### What this task involves
Skip the pictures, and retype the data below in full, exactly.
..........
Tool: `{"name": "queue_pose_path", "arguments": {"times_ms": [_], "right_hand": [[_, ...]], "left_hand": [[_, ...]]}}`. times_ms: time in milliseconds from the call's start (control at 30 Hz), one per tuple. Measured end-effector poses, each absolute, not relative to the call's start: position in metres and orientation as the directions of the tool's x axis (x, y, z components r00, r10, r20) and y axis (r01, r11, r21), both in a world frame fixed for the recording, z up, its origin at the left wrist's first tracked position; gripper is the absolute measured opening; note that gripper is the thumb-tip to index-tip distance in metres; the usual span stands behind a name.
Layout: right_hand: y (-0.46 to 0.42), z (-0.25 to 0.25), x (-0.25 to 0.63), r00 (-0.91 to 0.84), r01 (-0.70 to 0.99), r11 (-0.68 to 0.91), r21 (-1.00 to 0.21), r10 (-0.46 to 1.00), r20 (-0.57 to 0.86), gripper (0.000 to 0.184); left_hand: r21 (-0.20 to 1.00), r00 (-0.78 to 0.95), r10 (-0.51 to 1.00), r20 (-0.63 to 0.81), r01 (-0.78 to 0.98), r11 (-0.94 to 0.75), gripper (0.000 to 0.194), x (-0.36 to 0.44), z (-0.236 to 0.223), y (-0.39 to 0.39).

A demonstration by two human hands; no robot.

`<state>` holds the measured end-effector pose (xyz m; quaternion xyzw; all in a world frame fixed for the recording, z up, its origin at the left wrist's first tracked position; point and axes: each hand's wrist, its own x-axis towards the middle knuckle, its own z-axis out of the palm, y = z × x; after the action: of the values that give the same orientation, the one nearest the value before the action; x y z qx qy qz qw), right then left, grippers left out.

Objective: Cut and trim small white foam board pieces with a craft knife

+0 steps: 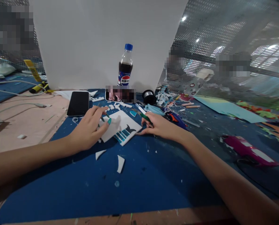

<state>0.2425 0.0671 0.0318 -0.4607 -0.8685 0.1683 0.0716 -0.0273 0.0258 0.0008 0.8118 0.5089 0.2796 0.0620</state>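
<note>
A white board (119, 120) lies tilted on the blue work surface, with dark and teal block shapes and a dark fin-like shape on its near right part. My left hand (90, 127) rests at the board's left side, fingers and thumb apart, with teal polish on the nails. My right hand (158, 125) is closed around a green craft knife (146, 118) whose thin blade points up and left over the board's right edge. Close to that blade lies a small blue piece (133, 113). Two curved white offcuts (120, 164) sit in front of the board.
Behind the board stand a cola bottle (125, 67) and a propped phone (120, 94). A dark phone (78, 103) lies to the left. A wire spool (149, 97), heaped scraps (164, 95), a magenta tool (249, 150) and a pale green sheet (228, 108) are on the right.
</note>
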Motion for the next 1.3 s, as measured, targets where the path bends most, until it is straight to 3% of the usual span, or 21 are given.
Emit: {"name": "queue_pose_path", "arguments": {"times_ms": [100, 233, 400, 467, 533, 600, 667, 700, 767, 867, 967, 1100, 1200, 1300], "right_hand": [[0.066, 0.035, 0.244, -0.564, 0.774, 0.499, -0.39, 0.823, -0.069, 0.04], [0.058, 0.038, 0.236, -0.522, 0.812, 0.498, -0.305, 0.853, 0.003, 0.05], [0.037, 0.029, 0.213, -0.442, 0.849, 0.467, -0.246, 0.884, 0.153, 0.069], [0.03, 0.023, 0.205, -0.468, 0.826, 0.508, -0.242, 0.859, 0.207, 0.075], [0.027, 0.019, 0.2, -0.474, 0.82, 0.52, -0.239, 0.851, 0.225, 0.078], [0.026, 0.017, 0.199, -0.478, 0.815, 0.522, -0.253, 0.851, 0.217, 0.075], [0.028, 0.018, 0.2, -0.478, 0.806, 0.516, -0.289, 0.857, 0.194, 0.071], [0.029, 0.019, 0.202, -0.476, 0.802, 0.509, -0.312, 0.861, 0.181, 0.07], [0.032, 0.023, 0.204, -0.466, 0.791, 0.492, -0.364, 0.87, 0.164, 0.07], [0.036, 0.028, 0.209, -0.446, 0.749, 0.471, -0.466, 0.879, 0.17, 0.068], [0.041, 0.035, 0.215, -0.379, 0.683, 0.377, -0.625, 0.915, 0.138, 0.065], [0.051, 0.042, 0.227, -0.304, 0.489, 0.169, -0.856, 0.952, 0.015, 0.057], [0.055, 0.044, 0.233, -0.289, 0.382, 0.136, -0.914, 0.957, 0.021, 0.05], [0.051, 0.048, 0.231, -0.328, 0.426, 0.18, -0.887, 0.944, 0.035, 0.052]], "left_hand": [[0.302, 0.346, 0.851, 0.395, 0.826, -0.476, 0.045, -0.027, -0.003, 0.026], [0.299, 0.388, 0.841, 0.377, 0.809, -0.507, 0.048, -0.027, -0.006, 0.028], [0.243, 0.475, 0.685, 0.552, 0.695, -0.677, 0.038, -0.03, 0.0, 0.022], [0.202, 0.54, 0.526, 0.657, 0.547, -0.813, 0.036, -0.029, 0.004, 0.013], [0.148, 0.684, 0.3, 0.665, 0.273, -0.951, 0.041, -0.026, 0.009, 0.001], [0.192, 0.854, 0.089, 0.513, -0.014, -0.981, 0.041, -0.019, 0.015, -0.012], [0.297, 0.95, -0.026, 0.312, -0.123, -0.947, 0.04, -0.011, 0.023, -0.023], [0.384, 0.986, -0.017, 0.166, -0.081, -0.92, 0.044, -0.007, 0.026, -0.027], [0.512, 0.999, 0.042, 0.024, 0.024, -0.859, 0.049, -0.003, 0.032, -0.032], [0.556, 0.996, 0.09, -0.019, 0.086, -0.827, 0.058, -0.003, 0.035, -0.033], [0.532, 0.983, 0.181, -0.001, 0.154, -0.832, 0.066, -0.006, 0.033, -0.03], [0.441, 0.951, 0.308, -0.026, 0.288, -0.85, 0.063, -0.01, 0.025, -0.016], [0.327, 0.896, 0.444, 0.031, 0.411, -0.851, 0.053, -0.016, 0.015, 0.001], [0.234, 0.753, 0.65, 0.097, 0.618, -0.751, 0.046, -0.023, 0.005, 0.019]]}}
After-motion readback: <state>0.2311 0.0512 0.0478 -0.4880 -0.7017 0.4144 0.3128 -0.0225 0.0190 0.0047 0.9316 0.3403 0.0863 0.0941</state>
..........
### Answer to the problem
Tool: `{"name": "queue_pose_path", "arguments": {"times_ms": [_], "right_hand": [[_, ...]], "left_hand": [[_, ...]]}}`. times_ms: time in milliseconds from the call's start (control at 30 Hz), one per tuple. Measured end-effector poses, each absolute, not relative to the call's start: position in metres and orientation as the directions of the tool's x axis (x, y, z components r00, r10, r20) and y axis (r01, r11, r21), both in a world frame fixed for the recording, z up, its origin at the left wrist's first tracked position; gripper is the absolute measured opening; note that gripper is the thumb-tip to index-tip distance in metres; the usual span stands behind a name.
Layout: right_hand: y (-0.46 to 0.42), z (-0.25 to 0.25), x (-0.25 to 0.63), r00 (-0.91 to 0.84), r01 (-0.70 to 0.99), r11 (-0.68 to 0.91), r21 (-1.00 to 0.21), r10 (-0.46 to 1.00), r20 (-0.57 to 0.86), gripper (0.000 to 0.184); left_hand: r21 (-0.20 to 1.00), r00 (-0.78 to 0.95), r10 (-0.51 to 1.00), r20 (-0.63 to 0.81), r01 (-0.78 to 0.98), r11 (-0.94 to 0.75), gripper (0.000 to 0.194), x (-0.36 to 0.44), z (-0.236 to 0.223), y (-0.39 to 0.39).

A demonstration by two human hands; no robot.

`<state>` holds the measured end-effector pose (xyz m; quaternion xyzw; all in a world frame fixed for the recording, z up, its origin at the left wrist's first tracked position; point and axes: each hand's wrist, its own x-axis towards the middle knuckle, its own z-axis out of the palm, y = z × x; after the action: of the values that give the same orientation, the one nearest the value before the action; x y z qx qy qz qw), right then left, grippers left out.

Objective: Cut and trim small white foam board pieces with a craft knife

+0 steps: 

<state>0.2425 0.0671 0.0318 -0.4607 -0.8685 0.1683 0.0716 -0.0273 0.0258 0.0008 0.8118 0.5089 0.2796 0.0620</state>
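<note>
A white board (119, 120) lies tilted on the blue work surface, with dark and teal block shapes and a dark fin-like shape on its near right part. My left hand (90, 127) rests at the board's left side, fingers and thumb apart, with teal polish on the nails. My right hand (158, 125) is closed around a green craft knife (146, 118) whose thin blade points up and left over the board's right edge. Close to that blade lies a small blue piece (133, 113). Two curved white offcuts (120, 164) sit in front of the board.
Behind the board stand a cola bottle (125, 67) and a propped phone (120, 94). A dark phone (78, 103) lies to the left. A wire spool (149, 97), heaped scraps (164, 95), a magenta tool (249, 150) and a pale green sheet (228, 108) are on the right.
</note>
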Motion for the next 1.3 s, as measured, targets where the path bends most, until it is straight to 3% of the usual span, or 21 are given.
Emit: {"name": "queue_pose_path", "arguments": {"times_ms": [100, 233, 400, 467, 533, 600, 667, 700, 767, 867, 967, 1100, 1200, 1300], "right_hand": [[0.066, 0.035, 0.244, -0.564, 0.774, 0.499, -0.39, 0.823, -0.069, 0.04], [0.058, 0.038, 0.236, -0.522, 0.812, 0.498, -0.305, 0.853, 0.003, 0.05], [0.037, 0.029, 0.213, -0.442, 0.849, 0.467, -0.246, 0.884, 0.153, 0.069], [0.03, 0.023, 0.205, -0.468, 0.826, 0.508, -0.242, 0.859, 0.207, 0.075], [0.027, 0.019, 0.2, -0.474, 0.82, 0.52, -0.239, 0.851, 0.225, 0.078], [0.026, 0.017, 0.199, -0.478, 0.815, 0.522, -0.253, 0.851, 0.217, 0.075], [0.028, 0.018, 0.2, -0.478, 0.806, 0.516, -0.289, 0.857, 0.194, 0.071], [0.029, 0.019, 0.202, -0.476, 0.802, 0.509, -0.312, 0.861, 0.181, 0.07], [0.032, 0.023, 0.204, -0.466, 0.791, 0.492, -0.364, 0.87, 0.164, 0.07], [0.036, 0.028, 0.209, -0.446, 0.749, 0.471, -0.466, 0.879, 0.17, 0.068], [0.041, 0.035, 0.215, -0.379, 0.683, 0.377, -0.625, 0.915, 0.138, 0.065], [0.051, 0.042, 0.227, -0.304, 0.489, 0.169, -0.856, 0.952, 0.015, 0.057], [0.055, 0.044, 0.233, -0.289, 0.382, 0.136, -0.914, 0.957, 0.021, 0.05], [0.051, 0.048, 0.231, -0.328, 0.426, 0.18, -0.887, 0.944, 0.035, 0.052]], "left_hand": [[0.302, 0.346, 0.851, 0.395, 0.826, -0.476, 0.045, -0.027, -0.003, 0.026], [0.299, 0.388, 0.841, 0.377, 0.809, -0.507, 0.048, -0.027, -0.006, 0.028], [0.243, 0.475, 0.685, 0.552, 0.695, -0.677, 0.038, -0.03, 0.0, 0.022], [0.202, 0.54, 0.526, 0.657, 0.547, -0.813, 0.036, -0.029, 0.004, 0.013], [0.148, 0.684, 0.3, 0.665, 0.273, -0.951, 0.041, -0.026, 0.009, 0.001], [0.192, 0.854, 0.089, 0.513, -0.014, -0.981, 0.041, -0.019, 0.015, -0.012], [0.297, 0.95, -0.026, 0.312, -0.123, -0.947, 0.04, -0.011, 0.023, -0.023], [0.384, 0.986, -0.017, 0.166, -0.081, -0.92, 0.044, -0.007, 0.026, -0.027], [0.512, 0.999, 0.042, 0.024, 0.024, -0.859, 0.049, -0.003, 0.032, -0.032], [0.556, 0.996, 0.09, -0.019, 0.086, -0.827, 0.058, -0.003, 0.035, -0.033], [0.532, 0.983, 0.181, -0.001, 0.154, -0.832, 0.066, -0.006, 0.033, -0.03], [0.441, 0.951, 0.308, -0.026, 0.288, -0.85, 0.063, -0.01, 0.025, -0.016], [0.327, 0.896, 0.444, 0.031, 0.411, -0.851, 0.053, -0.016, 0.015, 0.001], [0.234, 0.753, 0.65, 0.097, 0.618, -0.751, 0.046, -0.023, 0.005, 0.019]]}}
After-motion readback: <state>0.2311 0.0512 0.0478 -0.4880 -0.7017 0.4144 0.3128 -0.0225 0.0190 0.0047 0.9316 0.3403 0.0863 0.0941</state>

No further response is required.